Heavy work

How hard physical activities saved me when my son died and now again during Covid-19

my son chopping ice with a pick axe

My son Balen decided that the mound of snow still clinging to our backyard needed to go. Of course, that task required a pickaxe, exactly the tool a mother loves to see her 8-year-old swinging madly at the ground.

Amazingly, his control of the axe was relatively stable, so I stood nearby watching. Soon, though, I had the urge to join him. I found a flat-ended metal shovel and started chopping away at the frozen mound.

As ice sprayed up at us and huge chunks of snow satisfying tumbled down the mound, I realized that I had been here before. Not here as in this spot chopping ice. But here as in finding a kind of solace in heavy work.

In the summer of 2014, after my son Rhys was stillborn at 37 weeks, Balen (who was then 2.5 years old) and I found interesting relief in odd tasks like extreme paper shredding. I bought a shredder that summer and we shredded the sh*t of everything. The shredder was loud, industrial, and unforgiving.

We also got into lifting and throwing giants rocks that summer. There was a creek not too far from our house in Oakland, CA, and like some sort of poor-formed, highlander games, Balen and I would hurl the biggest rocks we could lift into the creek.

The cure for anything is salt water — sweat, tears, or the sea.”

-Karen (Isak) Dinesen, Danish Author

I’m sure that any athlete knows the feeling that I am trying to describe. It’s a mindlessness, a kind of calm, that you can find in repetitive, hard, heavy work. And I would be lying if I claimed there was not a kind of anger management therapy going on as well.

That summer, I’m sure there was a part of me that wanted to shred myself or hurl myself into the creek. But somehow, the act of stuffing old tax documents into the shredder again, and again, and again took enough of the edge off my anger that I continued to function as a somewhat normal human being and as the mother I needed to be my living son.

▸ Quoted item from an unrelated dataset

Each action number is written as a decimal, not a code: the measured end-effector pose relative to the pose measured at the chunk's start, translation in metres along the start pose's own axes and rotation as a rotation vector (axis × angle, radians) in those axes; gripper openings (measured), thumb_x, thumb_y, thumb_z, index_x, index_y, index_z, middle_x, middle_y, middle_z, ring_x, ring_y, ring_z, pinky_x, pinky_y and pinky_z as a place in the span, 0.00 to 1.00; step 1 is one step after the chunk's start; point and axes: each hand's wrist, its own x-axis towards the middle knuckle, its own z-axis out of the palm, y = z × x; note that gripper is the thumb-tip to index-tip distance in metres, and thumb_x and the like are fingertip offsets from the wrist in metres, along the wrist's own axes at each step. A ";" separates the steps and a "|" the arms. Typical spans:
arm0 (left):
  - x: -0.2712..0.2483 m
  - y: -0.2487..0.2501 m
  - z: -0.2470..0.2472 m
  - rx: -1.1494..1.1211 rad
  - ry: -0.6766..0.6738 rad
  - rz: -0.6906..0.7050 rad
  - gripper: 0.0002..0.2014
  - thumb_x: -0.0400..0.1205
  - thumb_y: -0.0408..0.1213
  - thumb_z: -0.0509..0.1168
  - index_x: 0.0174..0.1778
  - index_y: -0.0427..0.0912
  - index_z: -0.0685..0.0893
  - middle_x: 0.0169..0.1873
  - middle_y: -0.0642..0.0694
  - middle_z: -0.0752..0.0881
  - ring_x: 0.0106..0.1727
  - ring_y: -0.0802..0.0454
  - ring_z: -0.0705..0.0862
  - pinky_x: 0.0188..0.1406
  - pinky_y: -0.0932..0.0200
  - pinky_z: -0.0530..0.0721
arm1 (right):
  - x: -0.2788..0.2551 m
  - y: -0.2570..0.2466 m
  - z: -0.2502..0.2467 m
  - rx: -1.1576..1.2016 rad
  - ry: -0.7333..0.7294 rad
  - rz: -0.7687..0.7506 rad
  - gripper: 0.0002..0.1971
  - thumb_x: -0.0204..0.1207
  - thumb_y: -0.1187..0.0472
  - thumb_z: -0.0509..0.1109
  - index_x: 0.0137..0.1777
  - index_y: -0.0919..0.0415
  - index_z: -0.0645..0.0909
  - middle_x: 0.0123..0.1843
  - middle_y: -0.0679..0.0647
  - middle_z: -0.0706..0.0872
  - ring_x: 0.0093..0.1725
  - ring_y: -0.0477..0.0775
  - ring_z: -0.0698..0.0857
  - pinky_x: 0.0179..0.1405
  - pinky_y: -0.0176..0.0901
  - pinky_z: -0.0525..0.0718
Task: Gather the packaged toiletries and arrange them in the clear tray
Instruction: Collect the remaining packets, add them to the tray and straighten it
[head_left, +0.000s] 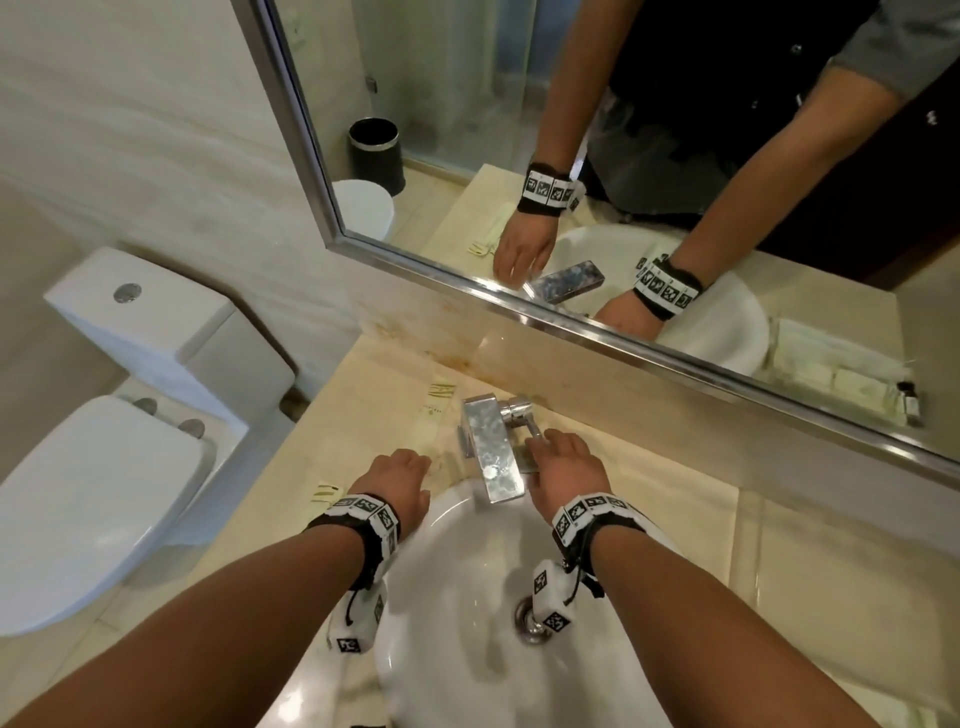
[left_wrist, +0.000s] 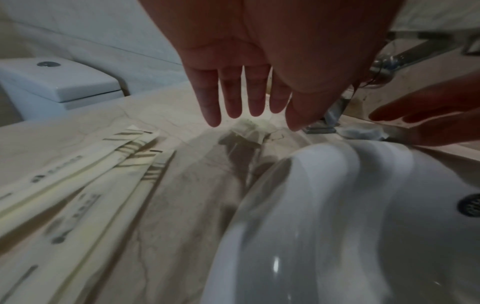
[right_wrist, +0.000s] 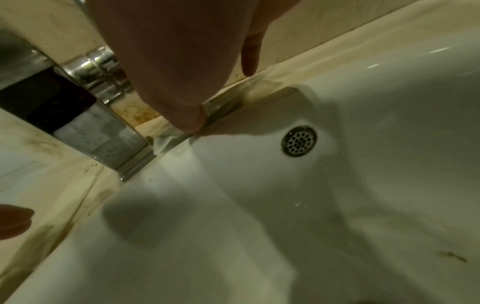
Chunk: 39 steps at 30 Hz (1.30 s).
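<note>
At lower left of the left wrist view, we saw long packets (left_wrist: 85, 174) fanned on the counter (head_left: 363, 395); our left hand (left_wrist: 244, 61) hovered, fingers spread and empty, over a small sachet (left_wrist: 248, 130). Right of the faucet (head_left: 491, 452), our right hand (head_left: 563, 467) pressed a clear packet (right_wrist: 221, 107); its grip we could not tell. The slick packet could slide into the basin (head_left: 467, 597).
</note>
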 end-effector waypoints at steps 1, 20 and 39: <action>0.038 -0.002 0.002 -0.003 -0.041 -0.038 0.25 0.84 0.46 0.59 0.79 0.49 0.68 0.79 0.48 0.68 0.75 0.42 0.69 0.70 0.45 0.77 | 0.038 0.009 0.017 0.020 -0.042 -0.009 0.19 0.80 0.55 0.66 0.71 0.50 0.77 0.70 0.52 0.80 0.68 0.59 0.77 0.55 0.52 0.82; 0.067 -0.001 -0.001 0.023 0.041 -0.188 0.13 0.83 0.41 0.63 0.60 0.39 0.75 0.59 0.39 0.72 0.58 0.38 0.78 0.55 0.43 0.84 | 0.036 0.006 0.009 -0.072 -0.030 -0.088 0.14 0.73 0.61 0.71 0.59 0.54 0.85 0.54 0.53 0.87 0.55 0.61 0.85 0.61 0.53 0.75; 0.028 -0.007 -0.009 -0.269 0.034 -0.199 0.28 0.81 0.37 0.66 0.76 0.46 0.64 0.54 0.42 0.85 0.52 0.41 0.84 0.48 0.55 0.79 | -0.029 -0.031 0.004 -0.096 -0.101 -0.154 0.19 0.78 0.64 0.63 0.67 0.53 0.82 0.61 0.55 0.85 0.59 0.60 0.83 0.59 0.52 0.76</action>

Today, with each swing of the pickaxe and shovel, Balen and I chanted for Winter to go away. It felt powerful, like we could muscle-in the change of season and force Spring to arrive in our barren backyard. But were we really angry at Winter? Probably not.

But Winter was a great scapegoat for the weight we felt — the weight that all of us feel — over how SARS-CoV-2 has changed our lives. For Balen, I know he’s angry that he can’t play with his friends. He’s angry that he didn’t get to finish the ski season. He’s angry that his mom is his new second grade teacher and his only classmate is his “annoying” 4-year-old sister. He’s angry that we can’t go out to dinner at the local pizza place, and he’s angry that our spring break vacation was canceled.

No, these are not the most profound things to be angry over (#firstworldproblems), but I think this is the safe way for his 8-year-old brain to wrap itself around what is happening to the world around him. He knows people are dying. And he knows adults are scared. But it’s much more manageable to hate Winter.

For me, like many of you, I’m sure, it’s hard to feel powerless. And it’s hard to live with so many unknowns. When will life return to normal? Will we have immunity in the future? Will a vaccine help? Will our favorite local small business be able to recover? Will someone we love get really sick? Or worse? Will the most vulnerable in society get the care they need? How many more health care providers will be admitted to the ICU for sacrificing their own health? Will the U.S. run out of hospital beds and ventilators as they did in Italy?

So, Balen and I chop ice.

We put our whole body and strength into hard work, just to get that feeling of accomplishment and impact that we can’t get anywhere else right now.

We can’t fix what we really want to fix.